- Opening Delimiter -
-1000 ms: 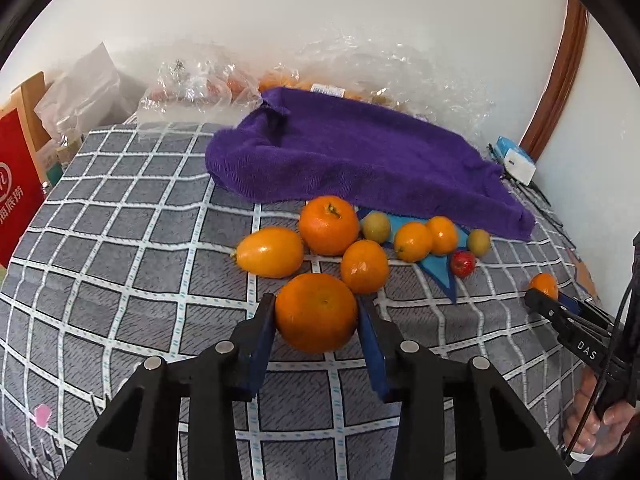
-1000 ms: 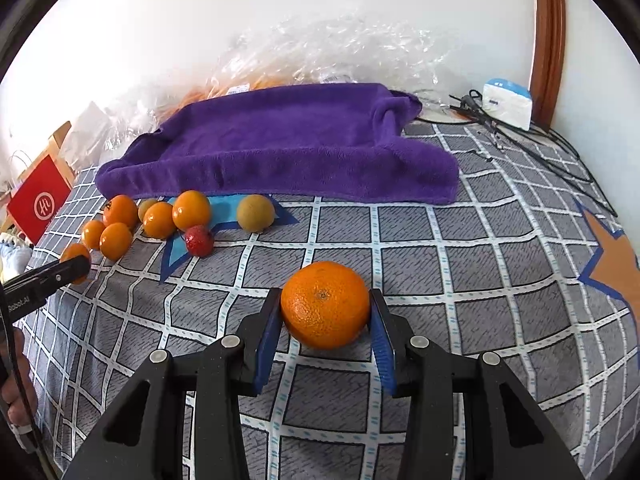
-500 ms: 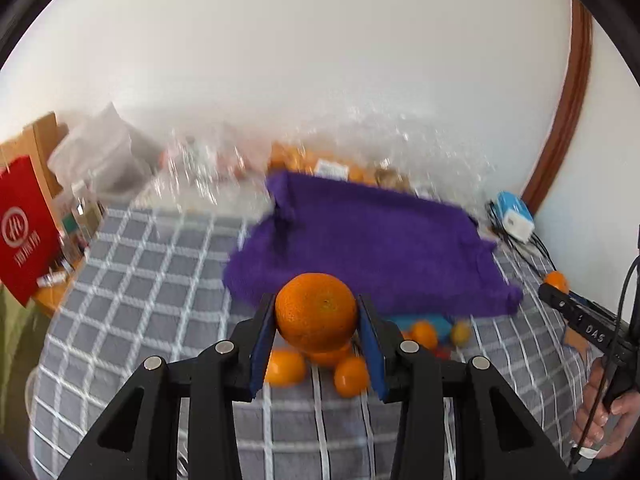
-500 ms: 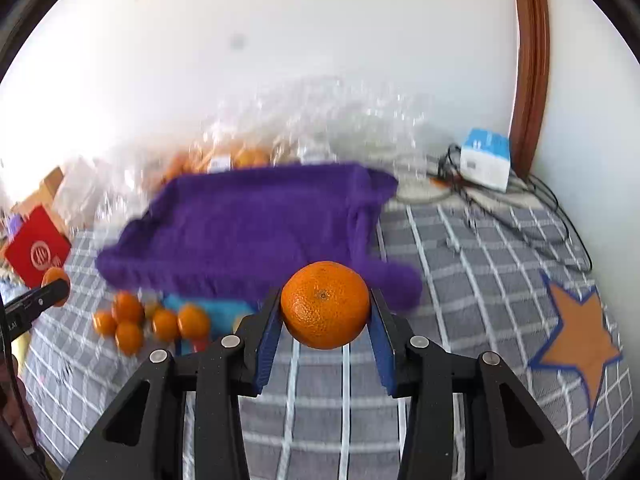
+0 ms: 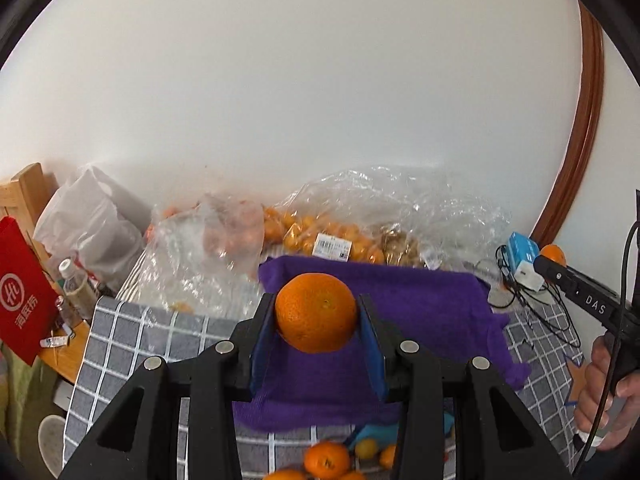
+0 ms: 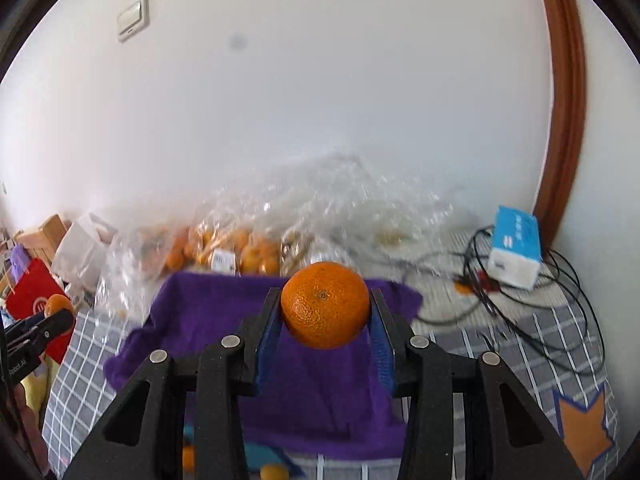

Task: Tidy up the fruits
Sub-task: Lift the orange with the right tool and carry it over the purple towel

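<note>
My left gripper (image 5: 316,320) is shut on an orange (image 5: 316,312) and holds it in the air above the purple towel (image 5: 432,320). My right gripper (image 6: 325,312) is shut on a second orange (image 6: 325,305), also raised over the purple towel (image 6: 208,320). The right gripper with its orange shows at the right of the left wrist view (image 5: 554,258); the left gripper with its orange shows at the left of the right wrist view (image 6: 56,308). Several small fruits (image 5: 326,460) lie on the checked cloth (image 5: 120,344) below the towel's near edge.
Clear plastic bags of fruit (image 5: 320,236) lie behind the towel by the wall. A red bag (image 5: 24,300) and a white bag (image 5: 88,228) stand at the left. A blue-white box (image 6: 516,248) and black cables (image 6: 560,304) lie at the right.
Both grippers have lifted their oranges off the checked cloth and tilted up. The views now look over the towel at the wall, and the loose fruits have dropped to the bottom edge.
</note>
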The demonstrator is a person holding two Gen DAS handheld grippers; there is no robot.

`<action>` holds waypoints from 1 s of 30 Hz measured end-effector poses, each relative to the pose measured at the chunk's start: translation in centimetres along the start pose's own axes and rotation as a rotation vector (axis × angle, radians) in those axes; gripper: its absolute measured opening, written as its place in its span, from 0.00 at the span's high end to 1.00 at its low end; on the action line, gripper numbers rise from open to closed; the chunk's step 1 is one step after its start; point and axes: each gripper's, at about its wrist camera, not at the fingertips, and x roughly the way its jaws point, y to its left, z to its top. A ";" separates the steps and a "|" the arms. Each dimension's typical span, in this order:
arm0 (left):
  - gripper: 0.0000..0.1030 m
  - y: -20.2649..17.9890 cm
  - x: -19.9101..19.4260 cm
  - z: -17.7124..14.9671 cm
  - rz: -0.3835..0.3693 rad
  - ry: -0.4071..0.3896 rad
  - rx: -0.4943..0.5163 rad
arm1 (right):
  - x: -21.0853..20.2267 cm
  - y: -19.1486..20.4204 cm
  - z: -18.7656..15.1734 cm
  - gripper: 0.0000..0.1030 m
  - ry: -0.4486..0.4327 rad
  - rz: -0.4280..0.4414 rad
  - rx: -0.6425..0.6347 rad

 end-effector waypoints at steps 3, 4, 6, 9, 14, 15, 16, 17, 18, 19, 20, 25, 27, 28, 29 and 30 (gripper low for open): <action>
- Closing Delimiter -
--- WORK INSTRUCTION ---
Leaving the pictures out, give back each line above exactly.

--- REPLY ---
-1000 ms: 
-1000 ms: 
-500 ms: 
-500 ms: 
+0 ms: 
+0 ms: 

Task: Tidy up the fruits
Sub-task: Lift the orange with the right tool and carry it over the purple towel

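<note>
My left gripper (image 5: 316,320) is shut on an orange (image 5: 316,312) and holds it in the air above the purple towel (image 5: 432,320). My right gripper (image 6: 325,312) is shut on a second orange (image 6: 325,305), also raised over the purple towel (image 6: 208,320). The right gripper with its orange shows at the right of the left wrist view (image 5: 554,258); the left gripper with its orange shows at the left of the right wrist view (image 6: 56,308). Several small fruits (image 5: 326,460) lie on the checked cloth (image 5: 120,344) below the towel's near edge.
Clear plastic bags of fruit (image 5: 320,236) lie behind the towel by the wall. A red bag (image 5: 24,300) and a white bag (image 5: 88,228) stand at the left. A blue-white box (image 6: 516,248) and black cables (image 6: 560,304) lie at the right.
Both grippers have lifted their oranges off the checked cloth and tilted up. The views now look over the towel at the wall, and the loose fruits have dropped to the bottom edge.
</note>
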The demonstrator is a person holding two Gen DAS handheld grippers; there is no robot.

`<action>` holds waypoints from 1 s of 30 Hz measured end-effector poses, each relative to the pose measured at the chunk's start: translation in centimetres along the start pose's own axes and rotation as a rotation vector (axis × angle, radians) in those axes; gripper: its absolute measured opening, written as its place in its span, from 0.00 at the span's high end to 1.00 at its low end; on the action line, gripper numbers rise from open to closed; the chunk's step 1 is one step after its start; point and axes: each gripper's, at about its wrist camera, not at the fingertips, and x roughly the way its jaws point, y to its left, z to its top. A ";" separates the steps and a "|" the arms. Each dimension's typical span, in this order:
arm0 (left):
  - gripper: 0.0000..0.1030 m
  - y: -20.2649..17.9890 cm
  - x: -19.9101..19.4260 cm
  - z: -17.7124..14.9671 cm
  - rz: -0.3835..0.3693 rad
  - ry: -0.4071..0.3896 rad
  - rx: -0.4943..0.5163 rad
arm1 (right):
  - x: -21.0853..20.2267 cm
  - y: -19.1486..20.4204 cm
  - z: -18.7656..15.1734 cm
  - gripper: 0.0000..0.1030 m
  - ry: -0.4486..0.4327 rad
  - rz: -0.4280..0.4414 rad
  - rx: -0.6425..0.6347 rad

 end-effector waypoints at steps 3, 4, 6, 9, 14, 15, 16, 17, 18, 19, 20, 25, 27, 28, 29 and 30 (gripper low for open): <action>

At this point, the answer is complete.